Uma mensagem do Shifter para o João Vasconcelos

Obrigado. Não sei se vais receber este agradecimento que provavelmente peca por tardio. Obrigado por teres sido dos primeiros a acreditar em nós, continuaremos a vingar o espírito que despertou essa crença.

Apesar de desde o início termos adoptado uma estrutura virtual (através de plataformas digitais como o Slack), um espaço físico onde nos pudéssemos encontrar, conhecer e debater tornou-se importante a partir de uma certa fase do nosso crescimento. E em Fevereiro de 2015 tivemos o nosso primeiro espaço físico; a oportunidade surgiu na Startup Lisboa.

Foi o João Vasconcelos, então director, que nos abriu a porta da Startup Lisboa, deixando-nos, sem pedir nada mais que a continuação do nosso sucesso, ficar com um espacinho na sala partilhada do 3º piso. Naquela sala – que partilhávamos com outros empreendedores, como o Paul Boyce, um irlandês apaixonado por Lisboa e com uma contagiante energia positiva –, muito se passou.

Foi ali que eu e o João Miguel Dordio começámos a dar gás à primeira versão do Shifter. Foi ali que eu e o João Ribeiro nos encontrámos muitos dias ao final da tarde, ouvindo a Prova Oral e jantando kebabs enquanto procurávamos redefinir o Shifter. Foi ali que eu a Rita Pinto nos juntámos para rever os e-mails de todos os que queriam colaborar com o Shifter. Muitas discussões aquela sala ouviu, inúmeros brainstormings também; ali dormimos algumas vezes. Foi naquela sala também que os nossos primeiros colaboradores se conheceram cara-a-cara pela primeira vez, em reuniões de equipa que íamos promovendo.

A Startup Lisboa foi importante para o Shifter. Não nem nunca esqueceremos o apoio que o João Vasconcelos nos deu na fase de arranque, numa altura em que pouco ou nenhum dinheiro tínhamos. Só nos abriu uma porta, mas essa porta aberta abriu-nos outras.

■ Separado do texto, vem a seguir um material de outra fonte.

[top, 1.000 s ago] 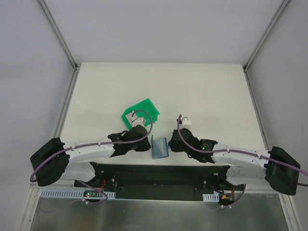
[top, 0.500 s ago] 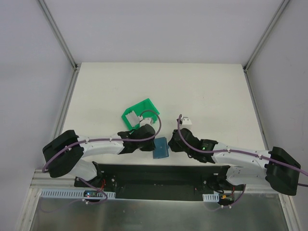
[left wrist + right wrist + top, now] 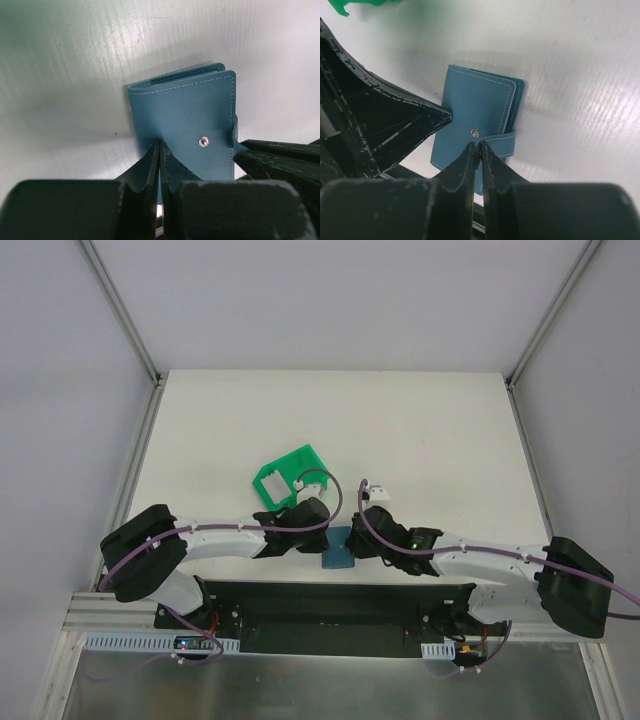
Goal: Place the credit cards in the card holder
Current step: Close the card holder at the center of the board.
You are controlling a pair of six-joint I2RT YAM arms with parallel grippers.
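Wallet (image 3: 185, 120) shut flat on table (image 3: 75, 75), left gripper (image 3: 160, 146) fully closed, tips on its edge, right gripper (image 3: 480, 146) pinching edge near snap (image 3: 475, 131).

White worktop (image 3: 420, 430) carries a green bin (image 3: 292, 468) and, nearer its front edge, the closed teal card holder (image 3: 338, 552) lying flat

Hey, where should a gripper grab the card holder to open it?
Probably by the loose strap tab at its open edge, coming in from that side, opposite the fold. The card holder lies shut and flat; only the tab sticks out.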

O João foi, desde cedo, um apaixonado pelo empreendedorismo e por quem tivesse vontade de arriscar, fazer, e perder ou ganhar. Isto sentia-se na forma próxima e amável com que falava connosco e com todos os outros incubados na ainda recém-nascida Startup Lisboa; o João não era um mero director ou gestor, procurava saber como os projectos estavam e como se estavam a desenvolver. Pela Startup Lisboa fez muito; recorrentemente lá ia à sala (e a todas as outras), mostrar a incubadora a quem a ia visitar. Empreendedores, visitantes, políticos, investidores, gestores de empresas… Sabia sempre descrever todos os projectos, fazer aquele pitch curto que para os empreendedores nem sempre é fácil.

Em 2015, o ecossistema empreendedor da capital ainda era pequeno, mas muitos apelidam de núcleo a Startup Lisboa. Ao lado, no mesmo piso que o Shifter, por exemplo, começava a Citydrive, a empresa de carsharing que não sobreviveu aos gigantes da BWM e da Brisa, ou a Landing.jobs, instalada numa salinha pequenina antes de se mudar para um piso inteiro no edifício à frente e mais tarde para um escritório próprio. Não podemos esquecer todos os outros além do João que faziam a Startup Lisboa no ano em que lá estivemos (saímos no início de 2016): a Ana Santiago, o Bruno Gomes, o Jorge Rodrigues ou a Lúcia Silva, a senhora da limpeza que nos ajudava a manter a sala cuidada – éramos muito novos, uns putos a tentar criar um media a sério.

O João partiu cedo, 43 anos, ataque cardíaco. Ainda ontem estava a deixar um like num artigo do Shifter – coisas desta era digital. Obrigado. Não sei se vais receber este agradecimento que provavelmente peca por tardio. Obrigado por teres sido dos primeiros a acreditar em nós, continuaremos a vingar o espírito que despertou essa crença.